The Atlantic Council community reacts to the passing of Brent Scowcroft and reflects on his legacy as a statesman, strategist, and public servant.
Frederick Kempe, president and CEO of the Atlantic Council:
“With Brent Scowcroft’s passing, the United States has lost one of the most remarkable figures in our country’s foreign policy history. Seldom has the world seen a man of such historic accomplishment and remarkable modesty. He helped win the Cold War, he defined the role of national security advisor, and he mentored legions of principled individuals who continue to serve.
“His greatest characteristic was the one he most valued in leaders: judgment. Add to that huge doses of integrity, wisdom, decency, intellectual rigor, and tireless commitment. He will be remembered alongside Henry Kissinger, age ninety-seven, and Zbigniew Brzezinski, who passed away in 2017 at age eighty-nine, as one of the three strategic giants of their times.
“The Atlantic Council would not exist today were it not for his leadership as a board member, as chairman, as International Advisory Board chairman, and finally as chairman emeritus. Whatever his position, his role was outsized on the institution, its principles, and its commitment to constructive US engagement globally alongside friends and allies. We are proud to have launched the Scowcroft Center for Strategy and Security in 2012 in his name and dedicated to his enduring values and virtues.

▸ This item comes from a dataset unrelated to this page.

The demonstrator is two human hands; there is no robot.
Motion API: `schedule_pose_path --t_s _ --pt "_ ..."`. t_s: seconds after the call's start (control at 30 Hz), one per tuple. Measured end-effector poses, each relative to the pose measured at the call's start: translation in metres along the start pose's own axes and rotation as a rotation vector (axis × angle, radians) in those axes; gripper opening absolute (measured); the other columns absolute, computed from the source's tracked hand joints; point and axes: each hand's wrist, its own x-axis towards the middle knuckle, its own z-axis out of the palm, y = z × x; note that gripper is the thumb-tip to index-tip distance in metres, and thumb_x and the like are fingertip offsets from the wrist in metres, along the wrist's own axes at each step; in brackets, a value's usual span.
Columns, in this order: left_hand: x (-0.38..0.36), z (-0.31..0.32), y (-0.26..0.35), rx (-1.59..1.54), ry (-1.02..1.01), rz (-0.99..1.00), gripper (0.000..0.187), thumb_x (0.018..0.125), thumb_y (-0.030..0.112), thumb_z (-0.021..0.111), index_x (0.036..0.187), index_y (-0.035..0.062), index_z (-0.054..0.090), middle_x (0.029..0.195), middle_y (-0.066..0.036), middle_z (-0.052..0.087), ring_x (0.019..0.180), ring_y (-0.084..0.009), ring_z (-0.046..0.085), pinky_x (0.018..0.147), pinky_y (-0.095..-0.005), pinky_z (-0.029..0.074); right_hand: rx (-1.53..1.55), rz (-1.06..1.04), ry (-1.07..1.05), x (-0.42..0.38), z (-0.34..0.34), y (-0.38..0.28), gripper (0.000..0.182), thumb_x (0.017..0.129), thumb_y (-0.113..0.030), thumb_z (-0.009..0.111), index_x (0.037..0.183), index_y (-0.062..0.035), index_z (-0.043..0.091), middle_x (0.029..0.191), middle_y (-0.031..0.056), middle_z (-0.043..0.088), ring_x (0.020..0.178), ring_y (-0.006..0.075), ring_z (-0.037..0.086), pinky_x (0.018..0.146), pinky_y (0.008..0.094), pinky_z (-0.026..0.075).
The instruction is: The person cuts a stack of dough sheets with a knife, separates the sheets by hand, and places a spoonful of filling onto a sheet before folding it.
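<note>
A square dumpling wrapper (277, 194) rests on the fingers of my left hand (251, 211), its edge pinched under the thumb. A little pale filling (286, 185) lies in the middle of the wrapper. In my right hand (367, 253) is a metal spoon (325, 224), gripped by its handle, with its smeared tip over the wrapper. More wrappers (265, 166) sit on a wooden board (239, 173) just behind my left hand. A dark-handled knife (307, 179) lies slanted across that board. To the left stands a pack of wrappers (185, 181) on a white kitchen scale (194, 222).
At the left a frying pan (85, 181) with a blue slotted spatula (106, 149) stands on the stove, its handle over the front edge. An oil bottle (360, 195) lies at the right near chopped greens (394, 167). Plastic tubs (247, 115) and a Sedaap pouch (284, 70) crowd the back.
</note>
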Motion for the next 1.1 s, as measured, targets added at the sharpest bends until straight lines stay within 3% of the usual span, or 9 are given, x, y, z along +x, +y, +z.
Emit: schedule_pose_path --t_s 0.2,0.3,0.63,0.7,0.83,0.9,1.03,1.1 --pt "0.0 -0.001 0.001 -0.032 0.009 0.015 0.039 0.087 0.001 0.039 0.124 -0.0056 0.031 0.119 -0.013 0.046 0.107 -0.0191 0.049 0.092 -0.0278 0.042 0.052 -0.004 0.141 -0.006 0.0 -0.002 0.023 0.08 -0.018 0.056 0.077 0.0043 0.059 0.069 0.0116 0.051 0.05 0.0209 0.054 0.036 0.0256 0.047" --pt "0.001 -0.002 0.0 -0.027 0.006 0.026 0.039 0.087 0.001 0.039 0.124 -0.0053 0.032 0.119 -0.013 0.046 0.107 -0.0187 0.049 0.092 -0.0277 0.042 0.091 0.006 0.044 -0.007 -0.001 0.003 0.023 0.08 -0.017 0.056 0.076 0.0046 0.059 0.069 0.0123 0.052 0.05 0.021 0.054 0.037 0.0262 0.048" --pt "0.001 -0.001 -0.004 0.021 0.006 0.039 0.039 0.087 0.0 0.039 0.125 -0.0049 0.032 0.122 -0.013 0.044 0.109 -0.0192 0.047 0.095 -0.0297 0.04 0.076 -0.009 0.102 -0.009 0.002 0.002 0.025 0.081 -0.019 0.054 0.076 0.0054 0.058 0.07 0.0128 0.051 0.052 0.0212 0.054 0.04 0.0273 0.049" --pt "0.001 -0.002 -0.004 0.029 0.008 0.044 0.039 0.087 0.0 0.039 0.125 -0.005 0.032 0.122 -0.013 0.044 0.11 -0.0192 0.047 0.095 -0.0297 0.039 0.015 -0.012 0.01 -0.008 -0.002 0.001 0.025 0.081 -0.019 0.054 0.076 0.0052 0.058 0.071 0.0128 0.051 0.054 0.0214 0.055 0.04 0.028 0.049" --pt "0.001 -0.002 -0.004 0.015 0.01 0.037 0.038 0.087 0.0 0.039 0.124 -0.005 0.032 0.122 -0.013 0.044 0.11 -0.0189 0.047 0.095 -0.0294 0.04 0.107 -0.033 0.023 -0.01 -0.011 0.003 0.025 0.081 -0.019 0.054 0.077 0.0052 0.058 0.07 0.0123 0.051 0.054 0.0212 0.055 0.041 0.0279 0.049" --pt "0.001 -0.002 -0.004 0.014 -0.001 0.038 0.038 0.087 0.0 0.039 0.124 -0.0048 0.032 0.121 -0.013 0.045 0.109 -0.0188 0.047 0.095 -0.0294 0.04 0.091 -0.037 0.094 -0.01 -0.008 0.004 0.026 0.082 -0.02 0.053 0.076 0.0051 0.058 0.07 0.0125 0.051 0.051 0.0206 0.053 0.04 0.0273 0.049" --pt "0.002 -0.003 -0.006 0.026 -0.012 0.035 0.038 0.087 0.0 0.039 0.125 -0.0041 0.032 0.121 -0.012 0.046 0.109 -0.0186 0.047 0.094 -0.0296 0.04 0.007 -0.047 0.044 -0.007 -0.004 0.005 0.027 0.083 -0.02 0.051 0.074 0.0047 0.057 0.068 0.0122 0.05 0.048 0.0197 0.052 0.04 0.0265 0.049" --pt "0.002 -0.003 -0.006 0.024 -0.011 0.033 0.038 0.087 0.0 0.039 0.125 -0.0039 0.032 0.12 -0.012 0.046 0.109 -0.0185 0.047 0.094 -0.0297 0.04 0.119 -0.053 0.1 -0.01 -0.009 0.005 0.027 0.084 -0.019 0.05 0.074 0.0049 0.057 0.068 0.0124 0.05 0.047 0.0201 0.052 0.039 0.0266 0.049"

“Thank you, General Scowcroft, for the life that you have led and for the inspiration you have left. We pledge to serve your lasting legacy. Our hearts go out to your family, your friends and the many in the United States, Europe and across the world who have worked with you over the years to create a better world. We all owe you so much.”
Damon Wilson, executive vice president of the Atlantic Council:
“General Scowcroft helped write a chapter of history in which peace and freedom prevailed over war and oppression. He helped the United States win the Cold War with a gracious soft landing, leading to unification of a democratic Germany and the welcoming of Central and Eastern Europe into the free world.
“It was in the face of aggression, Saddam Hussein’s invasion of Kuwait, that General Scowcroft rallied the administration and then the world to a position of resolve, reversing the occupation, and paving the way for what he believed could be a new world order. It was only over dinner in the Council board room one evening, as General Scowcroft recounted those days, did I appreciate how grand his strategy was. He combined audacity of vision and a brilliant strategic mind with prudence, integrity, and modesty.
“The Atlantic Council simply would not exist without General Scowcroft. It is one of the honors of my life that I had the opportunity as the then-director of the Council’s International Security Program to help lead a campaign to transform the program into the Scowcroft Center for Strategy and Security. We will carry the responsibility to honor him through our work, each and every day.
“In these troubled times, the Council family channels his ethos of trying to provide a North Star for America’s role in the world and for those who would steer the nation’s future. His love of country, moral compass, private counsel, and dedication to mentoring the next generation guide us today.”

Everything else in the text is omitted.